Conforme fue avanzando la cuarentena, se me ocurrió hacer cuadros que tuvieran un anclaje con la época que nos tocó vivir: pintar fotos casuales que dejaran una marca de época, pero en vez de gente con barbijo, pensé en que todos usamos chancletas. En dos horas de convocatoria tenía como 400 pares. Así hicimos un mundial de chancletas y medias: la gente les ponía voces, hacía personajes. Estuvo entretenido: la idea era generar energía positiva.
Ahora que no podés pintar puertas afuera, ¿estás pintando adentro?

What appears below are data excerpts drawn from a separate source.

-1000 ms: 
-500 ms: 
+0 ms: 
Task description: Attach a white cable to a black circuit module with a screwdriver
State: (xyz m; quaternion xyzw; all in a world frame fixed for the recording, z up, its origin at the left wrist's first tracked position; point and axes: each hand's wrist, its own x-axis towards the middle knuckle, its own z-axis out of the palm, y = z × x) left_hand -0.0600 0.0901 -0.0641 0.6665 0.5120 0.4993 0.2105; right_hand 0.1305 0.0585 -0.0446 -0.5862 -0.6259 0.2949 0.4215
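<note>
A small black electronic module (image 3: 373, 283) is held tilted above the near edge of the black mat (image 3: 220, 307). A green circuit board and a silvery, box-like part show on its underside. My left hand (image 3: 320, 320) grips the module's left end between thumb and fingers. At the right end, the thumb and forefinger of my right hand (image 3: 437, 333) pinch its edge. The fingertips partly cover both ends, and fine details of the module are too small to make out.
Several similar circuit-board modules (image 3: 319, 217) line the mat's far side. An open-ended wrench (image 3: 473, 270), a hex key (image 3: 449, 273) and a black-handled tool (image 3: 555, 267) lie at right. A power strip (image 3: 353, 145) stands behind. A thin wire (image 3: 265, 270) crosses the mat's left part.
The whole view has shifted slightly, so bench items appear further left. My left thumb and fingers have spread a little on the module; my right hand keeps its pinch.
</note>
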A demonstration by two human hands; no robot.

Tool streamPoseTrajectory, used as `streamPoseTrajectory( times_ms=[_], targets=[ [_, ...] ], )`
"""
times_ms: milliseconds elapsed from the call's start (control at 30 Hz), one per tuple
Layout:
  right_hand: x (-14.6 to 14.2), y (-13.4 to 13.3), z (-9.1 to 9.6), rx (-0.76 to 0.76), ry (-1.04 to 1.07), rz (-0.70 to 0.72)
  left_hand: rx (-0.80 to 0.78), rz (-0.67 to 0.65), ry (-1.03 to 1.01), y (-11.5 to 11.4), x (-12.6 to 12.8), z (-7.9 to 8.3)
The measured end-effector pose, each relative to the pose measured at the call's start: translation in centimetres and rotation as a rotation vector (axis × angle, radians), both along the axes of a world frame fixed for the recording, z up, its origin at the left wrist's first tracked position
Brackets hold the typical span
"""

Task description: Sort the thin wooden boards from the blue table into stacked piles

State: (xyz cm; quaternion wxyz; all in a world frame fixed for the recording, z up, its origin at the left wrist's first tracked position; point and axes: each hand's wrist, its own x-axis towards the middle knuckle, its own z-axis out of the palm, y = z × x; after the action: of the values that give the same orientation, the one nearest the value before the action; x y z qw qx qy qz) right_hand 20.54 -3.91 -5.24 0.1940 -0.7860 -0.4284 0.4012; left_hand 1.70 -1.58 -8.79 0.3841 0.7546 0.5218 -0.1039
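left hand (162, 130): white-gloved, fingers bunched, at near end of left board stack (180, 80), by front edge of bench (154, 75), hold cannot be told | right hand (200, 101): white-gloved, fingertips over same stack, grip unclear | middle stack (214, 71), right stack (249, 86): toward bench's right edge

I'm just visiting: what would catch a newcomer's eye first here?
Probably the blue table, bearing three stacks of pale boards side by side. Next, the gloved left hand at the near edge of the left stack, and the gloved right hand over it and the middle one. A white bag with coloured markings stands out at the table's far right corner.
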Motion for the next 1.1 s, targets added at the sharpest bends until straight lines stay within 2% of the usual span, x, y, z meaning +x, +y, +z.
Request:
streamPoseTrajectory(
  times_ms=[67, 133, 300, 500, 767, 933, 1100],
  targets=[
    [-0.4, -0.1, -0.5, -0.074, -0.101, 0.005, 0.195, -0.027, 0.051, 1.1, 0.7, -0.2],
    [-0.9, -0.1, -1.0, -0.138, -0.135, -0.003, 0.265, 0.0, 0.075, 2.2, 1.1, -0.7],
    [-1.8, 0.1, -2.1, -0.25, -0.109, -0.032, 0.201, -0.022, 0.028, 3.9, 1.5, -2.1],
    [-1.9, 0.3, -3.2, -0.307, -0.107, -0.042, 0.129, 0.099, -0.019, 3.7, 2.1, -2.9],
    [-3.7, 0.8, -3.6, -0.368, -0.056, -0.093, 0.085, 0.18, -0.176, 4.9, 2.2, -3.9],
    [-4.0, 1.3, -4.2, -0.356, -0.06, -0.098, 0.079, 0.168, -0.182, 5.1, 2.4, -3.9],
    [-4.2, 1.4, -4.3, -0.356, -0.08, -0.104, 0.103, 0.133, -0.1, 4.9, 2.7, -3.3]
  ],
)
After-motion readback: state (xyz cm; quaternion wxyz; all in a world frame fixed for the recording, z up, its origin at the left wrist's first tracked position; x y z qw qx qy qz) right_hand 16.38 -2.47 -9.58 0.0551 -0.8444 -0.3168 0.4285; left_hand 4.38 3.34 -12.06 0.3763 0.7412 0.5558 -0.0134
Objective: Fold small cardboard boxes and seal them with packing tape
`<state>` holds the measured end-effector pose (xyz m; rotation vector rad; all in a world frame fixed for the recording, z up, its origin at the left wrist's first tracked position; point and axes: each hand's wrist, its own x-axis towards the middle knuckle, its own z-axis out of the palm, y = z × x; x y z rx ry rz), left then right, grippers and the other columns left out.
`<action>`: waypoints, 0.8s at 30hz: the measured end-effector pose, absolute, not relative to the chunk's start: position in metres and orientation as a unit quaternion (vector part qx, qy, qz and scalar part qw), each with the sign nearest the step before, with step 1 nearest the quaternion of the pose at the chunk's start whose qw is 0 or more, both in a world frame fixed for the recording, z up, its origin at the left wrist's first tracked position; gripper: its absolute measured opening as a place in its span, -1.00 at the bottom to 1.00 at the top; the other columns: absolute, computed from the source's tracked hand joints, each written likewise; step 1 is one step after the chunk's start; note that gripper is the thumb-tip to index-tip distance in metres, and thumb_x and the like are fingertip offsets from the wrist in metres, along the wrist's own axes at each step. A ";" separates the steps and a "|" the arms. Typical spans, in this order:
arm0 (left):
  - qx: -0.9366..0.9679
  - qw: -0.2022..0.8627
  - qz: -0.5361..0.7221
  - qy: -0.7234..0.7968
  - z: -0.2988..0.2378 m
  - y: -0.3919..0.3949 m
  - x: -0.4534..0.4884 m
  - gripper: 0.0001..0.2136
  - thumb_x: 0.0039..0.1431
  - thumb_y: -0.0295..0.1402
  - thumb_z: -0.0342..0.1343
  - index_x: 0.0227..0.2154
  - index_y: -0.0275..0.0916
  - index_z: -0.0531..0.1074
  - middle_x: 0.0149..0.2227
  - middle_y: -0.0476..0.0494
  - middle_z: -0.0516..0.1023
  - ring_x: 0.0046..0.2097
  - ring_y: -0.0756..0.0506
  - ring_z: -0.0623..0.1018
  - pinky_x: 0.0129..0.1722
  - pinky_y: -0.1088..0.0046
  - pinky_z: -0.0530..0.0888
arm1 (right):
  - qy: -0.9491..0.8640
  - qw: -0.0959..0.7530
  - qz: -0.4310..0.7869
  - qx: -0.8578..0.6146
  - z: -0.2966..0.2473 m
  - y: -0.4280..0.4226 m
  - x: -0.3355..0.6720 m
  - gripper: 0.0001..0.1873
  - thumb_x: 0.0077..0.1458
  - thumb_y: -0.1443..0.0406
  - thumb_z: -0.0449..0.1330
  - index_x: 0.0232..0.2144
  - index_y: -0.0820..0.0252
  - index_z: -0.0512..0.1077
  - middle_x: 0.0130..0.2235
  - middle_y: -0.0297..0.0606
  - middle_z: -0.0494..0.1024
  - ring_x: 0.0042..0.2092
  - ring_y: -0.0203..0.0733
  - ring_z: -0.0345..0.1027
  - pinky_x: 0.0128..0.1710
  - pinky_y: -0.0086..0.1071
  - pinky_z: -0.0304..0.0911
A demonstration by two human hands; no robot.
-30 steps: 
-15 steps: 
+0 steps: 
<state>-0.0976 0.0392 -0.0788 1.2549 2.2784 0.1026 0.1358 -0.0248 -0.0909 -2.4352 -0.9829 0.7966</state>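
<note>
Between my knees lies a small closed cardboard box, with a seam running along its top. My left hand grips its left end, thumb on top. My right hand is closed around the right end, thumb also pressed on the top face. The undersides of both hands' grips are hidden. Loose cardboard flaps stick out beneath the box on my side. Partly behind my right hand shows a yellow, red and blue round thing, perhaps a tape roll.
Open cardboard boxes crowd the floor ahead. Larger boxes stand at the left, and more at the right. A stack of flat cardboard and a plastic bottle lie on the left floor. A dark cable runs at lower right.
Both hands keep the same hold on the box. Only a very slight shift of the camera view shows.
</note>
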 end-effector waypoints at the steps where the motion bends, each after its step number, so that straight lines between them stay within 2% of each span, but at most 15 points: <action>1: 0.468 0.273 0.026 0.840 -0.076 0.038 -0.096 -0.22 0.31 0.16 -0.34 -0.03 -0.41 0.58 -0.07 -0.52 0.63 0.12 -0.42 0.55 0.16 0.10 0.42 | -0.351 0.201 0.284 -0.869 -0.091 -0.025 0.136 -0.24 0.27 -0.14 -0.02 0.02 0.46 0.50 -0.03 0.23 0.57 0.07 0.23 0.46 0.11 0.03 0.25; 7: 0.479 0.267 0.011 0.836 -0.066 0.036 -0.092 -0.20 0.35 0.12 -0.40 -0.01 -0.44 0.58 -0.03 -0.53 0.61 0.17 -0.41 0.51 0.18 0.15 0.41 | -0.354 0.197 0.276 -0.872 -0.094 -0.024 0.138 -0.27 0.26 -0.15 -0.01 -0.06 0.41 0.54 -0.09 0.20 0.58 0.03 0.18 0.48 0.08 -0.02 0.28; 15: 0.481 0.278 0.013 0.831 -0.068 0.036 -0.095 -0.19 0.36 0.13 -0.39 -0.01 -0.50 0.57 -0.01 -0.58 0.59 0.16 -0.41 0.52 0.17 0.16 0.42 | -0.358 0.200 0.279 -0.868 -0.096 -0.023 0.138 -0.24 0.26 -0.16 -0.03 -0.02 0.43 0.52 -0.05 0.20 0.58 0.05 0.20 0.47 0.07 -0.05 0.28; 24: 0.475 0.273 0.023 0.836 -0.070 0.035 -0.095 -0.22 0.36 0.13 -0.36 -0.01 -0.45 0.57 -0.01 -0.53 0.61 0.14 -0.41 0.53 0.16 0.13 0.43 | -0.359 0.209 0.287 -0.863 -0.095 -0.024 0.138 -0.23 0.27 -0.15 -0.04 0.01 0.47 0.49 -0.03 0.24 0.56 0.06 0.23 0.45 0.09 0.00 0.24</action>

Como se cortaron los proyectos hasta nuevo aviso, puse el foco en la pintura. Estoy en un proceso que me pregunto qué pasa si no pinto murales. ¿Quién soy? Porque la gente me identifica mucho con los murales, pero ahora estoy ensayando lo que sería la pintura tradicional de cuadros. Estoy en una búsqueda artística: es como un reiniciar, es un “mientras tanto” hasta que pinte de nuevo murales. Para mí no es pintar cuadros: es pintar sentado (risas). Estoy disfrutando del placer de pintar sentado, en chancletas, en mi estudio. Lo que cambia es el soporte.
“Me gusta mucho pintar en barrios. La gente se siente bendecida por las obras. Se acercan, quieren hacerse amigos”.
¿Algún pendiente?
Más allá de pintar, me gusta vivir una experiencia diferente: lo que más disfruto es conocer otras realidades. Y nunca se termina, porque nunca hay un lugar igual a otro: en temática, en barrio, en condiciones climáticas. Siempre es un empezar de cero cada vez.